# Laboure College Building Monitor P/T



## Kilvinsky (Jan 15, 2007)

Building Monitor - Weekends
Institution:
*Laboure College*

Location:
Milton, MA

Category:
Admin - Police and Public Safety

Posted:
09/28/2018

Application Due:
Open Until Filled

Type:
Adjunct/Part-Time

Saturday mornings 6:30am to 12:30pm and Sunday's 12:30pm to 6:30pm (hours may vary)

*RESPONSIBILITIES:*

Check ID's, Issuing ID's and direct new students to appropriate classrooms
Monitor telephone and transfer the calls
Control and maintain key access log for simulation lab and other keys under access control conditions
Secure building at opening of shift: unlock outside doors, open all classrooms and other scheduled labs for the day, turn on/off all lights as directed, check all doors throughout the buildings
Monitor the building activities and act as a receptionist.
Other duties, as assigned
*REQUIREMENTS:*

High school diploma or GED
Some security experience preferred
Must be trustworthy and dependable
Excellent communication skills and excellent telephone skills are required
*Application Information*
Contact:
Laboure College

Online App.
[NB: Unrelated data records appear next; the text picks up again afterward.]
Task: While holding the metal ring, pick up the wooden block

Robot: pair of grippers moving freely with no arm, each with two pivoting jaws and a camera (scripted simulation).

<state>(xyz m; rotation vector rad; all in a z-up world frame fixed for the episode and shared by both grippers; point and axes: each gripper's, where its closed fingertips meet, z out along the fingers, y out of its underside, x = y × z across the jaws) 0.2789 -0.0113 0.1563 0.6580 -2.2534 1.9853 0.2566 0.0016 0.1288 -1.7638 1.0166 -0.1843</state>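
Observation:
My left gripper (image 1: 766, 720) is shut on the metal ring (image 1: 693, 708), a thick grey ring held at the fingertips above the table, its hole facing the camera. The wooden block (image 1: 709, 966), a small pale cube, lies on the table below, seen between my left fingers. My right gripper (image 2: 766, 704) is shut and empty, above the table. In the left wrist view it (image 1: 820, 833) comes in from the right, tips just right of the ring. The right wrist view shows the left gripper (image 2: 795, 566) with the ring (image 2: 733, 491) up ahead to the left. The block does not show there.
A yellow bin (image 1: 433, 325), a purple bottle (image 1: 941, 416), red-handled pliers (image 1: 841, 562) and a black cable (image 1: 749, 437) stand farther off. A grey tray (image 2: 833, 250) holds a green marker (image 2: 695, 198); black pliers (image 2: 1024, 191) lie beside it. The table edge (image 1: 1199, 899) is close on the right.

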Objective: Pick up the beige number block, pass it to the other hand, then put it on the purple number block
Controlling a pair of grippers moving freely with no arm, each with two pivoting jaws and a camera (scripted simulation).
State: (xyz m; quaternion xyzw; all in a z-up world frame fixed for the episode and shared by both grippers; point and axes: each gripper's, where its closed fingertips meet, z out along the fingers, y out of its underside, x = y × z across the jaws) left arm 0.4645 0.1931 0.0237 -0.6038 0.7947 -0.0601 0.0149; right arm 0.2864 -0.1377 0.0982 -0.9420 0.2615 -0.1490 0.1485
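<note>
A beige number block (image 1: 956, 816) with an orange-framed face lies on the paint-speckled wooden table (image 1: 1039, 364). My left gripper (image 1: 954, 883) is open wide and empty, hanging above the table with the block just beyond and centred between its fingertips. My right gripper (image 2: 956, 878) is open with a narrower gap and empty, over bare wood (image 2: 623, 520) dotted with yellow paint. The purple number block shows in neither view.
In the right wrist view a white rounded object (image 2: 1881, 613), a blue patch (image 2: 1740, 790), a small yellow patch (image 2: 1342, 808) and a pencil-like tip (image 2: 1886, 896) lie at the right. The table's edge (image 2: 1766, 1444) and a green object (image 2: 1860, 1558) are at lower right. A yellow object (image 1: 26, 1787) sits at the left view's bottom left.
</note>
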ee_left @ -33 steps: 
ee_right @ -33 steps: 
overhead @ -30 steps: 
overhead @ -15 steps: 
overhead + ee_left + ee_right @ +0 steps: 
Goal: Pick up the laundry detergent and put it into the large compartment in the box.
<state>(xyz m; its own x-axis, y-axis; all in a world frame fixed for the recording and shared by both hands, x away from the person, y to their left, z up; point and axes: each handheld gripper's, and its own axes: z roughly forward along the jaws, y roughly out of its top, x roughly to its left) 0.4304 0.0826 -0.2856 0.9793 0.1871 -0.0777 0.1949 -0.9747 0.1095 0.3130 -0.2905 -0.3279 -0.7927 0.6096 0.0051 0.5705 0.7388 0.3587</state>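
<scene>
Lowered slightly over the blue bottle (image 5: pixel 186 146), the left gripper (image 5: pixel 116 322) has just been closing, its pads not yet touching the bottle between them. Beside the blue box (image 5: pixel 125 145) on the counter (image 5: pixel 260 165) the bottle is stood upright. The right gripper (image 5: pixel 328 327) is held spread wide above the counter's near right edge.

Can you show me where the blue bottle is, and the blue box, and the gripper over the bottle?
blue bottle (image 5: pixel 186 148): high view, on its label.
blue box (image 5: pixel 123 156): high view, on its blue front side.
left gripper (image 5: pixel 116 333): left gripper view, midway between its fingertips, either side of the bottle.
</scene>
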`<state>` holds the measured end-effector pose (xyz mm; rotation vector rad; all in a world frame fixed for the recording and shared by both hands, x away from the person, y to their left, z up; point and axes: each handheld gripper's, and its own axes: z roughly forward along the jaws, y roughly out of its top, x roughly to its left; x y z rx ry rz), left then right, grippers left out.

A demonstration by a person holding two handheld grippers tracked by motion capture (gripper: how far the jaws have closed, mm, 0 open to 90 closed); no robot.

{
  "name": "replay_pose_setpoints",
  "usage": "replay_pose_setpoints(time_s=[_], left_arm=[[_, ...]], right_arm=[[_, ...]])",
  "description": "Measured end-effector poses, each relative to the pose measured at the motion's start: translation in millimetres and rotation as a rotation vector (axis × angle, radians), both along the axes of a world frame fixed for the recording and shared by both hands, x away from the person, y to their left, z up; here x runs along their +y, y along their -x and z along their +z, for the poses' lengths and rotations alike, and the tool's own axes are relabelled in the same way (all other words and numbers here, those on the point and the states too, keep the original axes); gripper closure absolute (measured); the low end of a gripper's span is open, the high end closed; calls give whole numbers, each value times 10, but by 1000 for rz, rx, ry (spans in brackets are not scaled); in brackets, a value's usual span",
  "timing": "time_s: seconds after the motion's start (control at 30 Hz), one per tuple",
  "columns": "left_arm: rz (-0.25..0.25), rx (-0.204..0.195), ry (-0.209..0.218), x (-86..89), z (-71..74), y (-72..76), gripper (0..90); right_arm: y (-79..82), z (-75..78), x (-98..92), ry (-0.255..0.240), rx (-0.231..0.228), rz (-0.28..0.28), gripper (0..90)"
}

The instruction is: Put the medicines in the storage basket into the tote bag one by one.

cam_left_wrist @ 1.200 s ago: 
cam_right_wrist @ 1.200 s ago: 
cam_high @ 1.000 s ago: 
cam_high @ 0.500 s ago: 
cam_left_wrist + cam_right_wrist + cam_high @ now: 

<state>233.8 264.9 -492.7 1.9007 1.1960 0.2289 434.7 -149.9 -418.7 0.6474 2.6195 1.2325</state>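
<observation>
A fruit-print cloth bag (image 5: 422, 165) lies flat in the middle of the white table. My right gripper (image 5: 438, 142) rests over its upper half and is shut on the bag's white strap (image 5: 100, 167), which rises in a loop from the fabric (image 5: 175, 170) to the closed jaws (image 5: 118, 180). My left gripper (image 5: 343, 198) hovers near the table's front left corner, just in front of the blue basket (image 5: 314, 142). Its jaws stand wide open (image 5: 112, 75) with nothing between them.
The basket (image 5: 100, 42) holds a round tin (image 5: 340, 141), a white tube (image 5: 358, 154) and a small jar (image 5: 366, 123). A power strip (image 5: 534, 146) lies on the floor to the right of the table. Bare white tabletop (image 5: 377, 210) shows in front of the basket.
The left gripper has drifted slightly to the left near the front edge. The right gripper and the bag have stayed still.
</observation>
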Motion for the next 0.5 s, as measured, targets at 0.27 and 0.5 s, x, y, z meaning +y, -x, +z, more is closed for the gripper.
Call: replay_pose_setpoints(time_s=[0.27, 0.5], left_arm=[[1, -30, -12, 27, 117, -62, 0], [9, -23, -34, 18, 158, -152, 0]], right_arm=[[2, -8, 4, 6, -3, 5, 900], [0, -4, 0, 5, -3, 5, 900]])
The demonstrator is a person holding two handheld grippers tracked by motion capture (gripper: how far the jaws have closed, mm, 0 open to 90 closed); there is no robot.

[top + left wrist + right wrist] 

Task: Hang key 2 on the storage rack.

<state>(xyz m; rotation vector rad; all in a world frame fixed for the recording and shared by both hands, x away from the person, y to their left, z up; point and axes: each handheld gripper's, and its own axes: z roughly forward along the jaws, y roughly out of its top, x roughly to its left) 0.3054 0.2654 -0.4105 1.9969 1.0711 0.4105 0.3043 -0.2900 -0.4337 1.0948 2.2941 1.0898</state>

Form:
https://workforcenow.adp.com/mascsr/default/mdf/recruitment/recruitment.html?cid=


----------



## Kilvinsky (Jan 15, 2007)

I did some checking, it seems the job starts at $23/hour.

or DOES it?


----------



## mpd61 (Aug 7, 2002)

At my age I'm not sure I can handle monitoring a whole building...............
I'm looking for more of a HALL monitor job Jim!


----------



## Kilvinsky (Jan 15, 2007)

mpd61 said:


> At my age I'm not sure I can handle monitoring a whole building...............
> I'm looking for more of a HALL monitor job Jim!


You could handle a whole FLOOR, admit it.
But you know best.


----------